AI/ML

Evaluating Model Performance: Metrics and Insights

This article provides an in-depth evaluation of customer churn prediction models using metrics like AUC-ROC, F1 Score, Precision, and Recall. It compares Logistic Regression, XGBoost, and Deep Neural Networks (DNN), analyzing their strengths and weaknesses. SQL-based BigQuery ML commands demonstrate how to assess model performance, interpret results through confusion matrices, and refine decision thresholds for optimal business impact.

Todd Bernson

2024-11-18

Overview

Model evaluation is the next step in any machine learning pipeline. It helps us determine how well our models perform and whether they meet the business goals of the project. In churn prediction, evaluation goes beyond just accuracy; metrics like AUC-ROC, F1 score, precision, and recall provide a nuanced understanding of a model's strengths and weaknesses, especially when dealing with imbalanced datasets. This article focuses on evaluating the performance of Logistic Regression, XGBoost, and DNN models in predicting customer churn.

Primary Metrics

Understanding and selecting the right metrics for evaluation ensures that the model aligns with the business objectives. Here’s an explanation of the key metrics used:

AUC-ROC (Area Under the Curve - Receiver Operating Characteristic)
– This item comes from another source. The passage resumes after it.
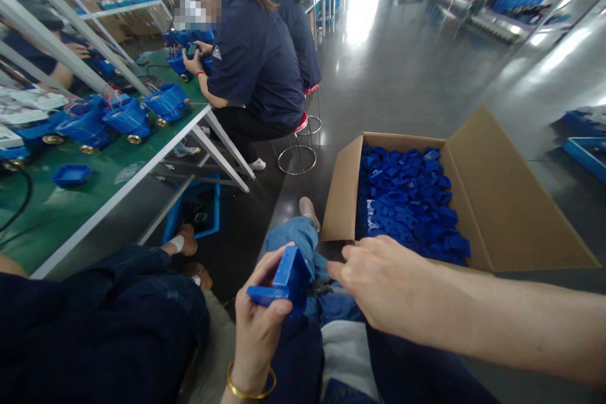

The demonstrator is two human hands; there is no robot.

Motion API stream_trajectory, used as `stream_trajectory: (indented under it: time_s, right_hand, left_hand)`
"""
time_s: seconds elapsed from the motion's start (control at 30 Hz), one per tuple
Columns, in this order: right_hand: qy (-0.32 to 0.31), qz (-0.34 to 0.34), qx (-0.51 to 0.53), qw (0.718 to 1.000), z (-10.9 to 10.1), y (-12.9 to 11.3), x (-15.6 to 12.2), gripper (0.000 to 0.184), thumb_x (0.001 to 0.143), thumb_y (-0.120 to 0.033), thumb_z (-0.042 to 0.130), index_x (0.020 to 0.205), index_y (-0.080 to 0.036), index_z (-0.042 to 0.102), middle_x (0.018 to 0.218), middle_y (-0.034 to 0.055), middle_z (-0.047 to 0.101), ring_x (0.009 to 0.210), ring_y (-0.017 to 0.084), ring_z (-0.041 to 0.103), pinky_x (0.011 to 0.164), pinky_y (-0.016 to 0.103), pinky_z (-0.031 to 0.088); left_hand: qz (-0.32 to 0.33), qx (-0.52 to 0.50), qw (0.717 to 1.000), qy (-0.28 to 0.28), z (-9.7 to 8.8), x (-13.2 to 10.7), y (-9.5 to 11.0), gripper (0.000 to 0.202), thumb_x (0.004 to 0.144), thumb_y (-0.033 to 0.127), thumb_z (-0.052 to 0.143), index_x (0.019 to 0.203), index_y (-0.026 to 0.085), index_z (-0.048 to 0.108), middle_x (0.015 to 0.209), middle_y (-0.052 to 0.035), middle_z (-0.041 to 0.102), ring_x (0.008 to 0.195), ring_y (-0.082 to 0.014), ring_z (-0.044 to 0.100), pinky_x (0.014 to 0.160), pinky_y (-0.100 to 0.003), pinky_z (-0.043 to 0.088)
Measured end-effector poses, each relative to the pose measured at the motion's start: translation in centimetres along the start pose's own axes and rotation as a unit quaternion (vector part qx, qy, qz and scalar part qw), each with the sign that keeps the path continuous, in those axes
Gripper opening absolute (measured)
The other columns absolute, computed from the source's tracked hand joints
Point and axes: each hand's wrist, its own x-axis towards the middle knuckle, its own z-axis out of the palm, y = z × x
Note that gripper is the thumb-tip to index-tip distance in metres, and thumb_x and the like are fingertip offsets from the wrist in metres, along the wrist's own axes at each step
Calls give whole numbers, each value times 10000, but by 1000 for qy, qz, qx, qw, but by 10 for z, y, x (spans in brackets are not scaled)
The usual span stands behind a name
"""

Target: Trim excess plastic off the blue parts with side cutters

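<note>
My left hand (pixel 260 309), with a gold bangle at the wrist, grips a blue plastic part (pixel 286 281) with flat angled walls, held tilted above my lap. The thumb presses on its near side and the fingers go round behind it. To the right, my right hand (pixel 369 274) is apart from the part, its back toward me and its fingers curled, the foremost pointing left. Whatever those fingers hold, if anything, is hidden. Beyond this hand stands an open cardboard box (pixel 341 192) heaped with blue plastic parts (pixel 402 189).
Several blue housings with brass fittings (pixel 125 117) stand on the green-topped table (pixel 108 192). A small blue tray-like piece (pixel 71 175) lies near them. Co-workers sit on stools (pixel 297 158) ahead; another person's legs (pixel 142 278) are at my left. A blue bin (pixel 215 205) sits under the table.
</note>
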Motion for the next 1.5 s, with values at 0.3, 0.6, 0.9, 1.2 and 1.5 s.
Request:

What it measures: The ability of the model to distinguish between churn and non-churn customers across various thresholds.
Why it matters: AUC-ROC is useful for imbalanced datasets because it evaluates performance independent of classification thresholds.
Ideal value: Close to 1.0 (better discrimination).

F1 Score

What it measures: The harmonic mean of precision and recall.
Why it matters: Balances false positives and false negatives, making it suitable for scenarios where both are costly.
Ideal value: Higher values indicate a balanced model.

Precision

What it measures: The percentage of correctly predicted churn cases out of all predicted churn cases.
Why it matters: High precision ensures that we’re not overpredicting churn and unnecessarily targeting non-churn customers.
Ideal value: Higher is better for targeting accuracy.

Recall

What it measures: The percentage of actual churn cases correctly identified by the model.
Why it matters: High recall ensures we capture as many actual churn cases as possible, reducing missed opportunities.
Ideal value: Higher is better for comprehensive detection.

Results Comparison

After training the models, we evaluate their performance using the following SQL query in BigQuery ML:

SELECT
  roc_auc,
  precision,
  recall,
  f1_score
FROM
  ML.EVALUATE(MODEL `<DATASET_NAME>.<MODEL_NAME>`, 
              TABLE `<DATASET_NAME>.<TABLE_NAME>`);

Example Results:

Metric	Logistic Regression	XGBoost	DNN
AUC-ROC	0.84	0.86	0.85
F1 Score	0.65	0.67	0.66
Precision	0.83	0.85	0.84
Recall	0.74	0.76	0.75

Insights:

Logistic Regression: Performs well in precision but lags in recall, indicating it predicts churn more conservatively.
XGBoost: Achieves the best overall performance, striking a balance between precision and recall.
DNN: Performs comparably to XGBoost but requires more computational resources.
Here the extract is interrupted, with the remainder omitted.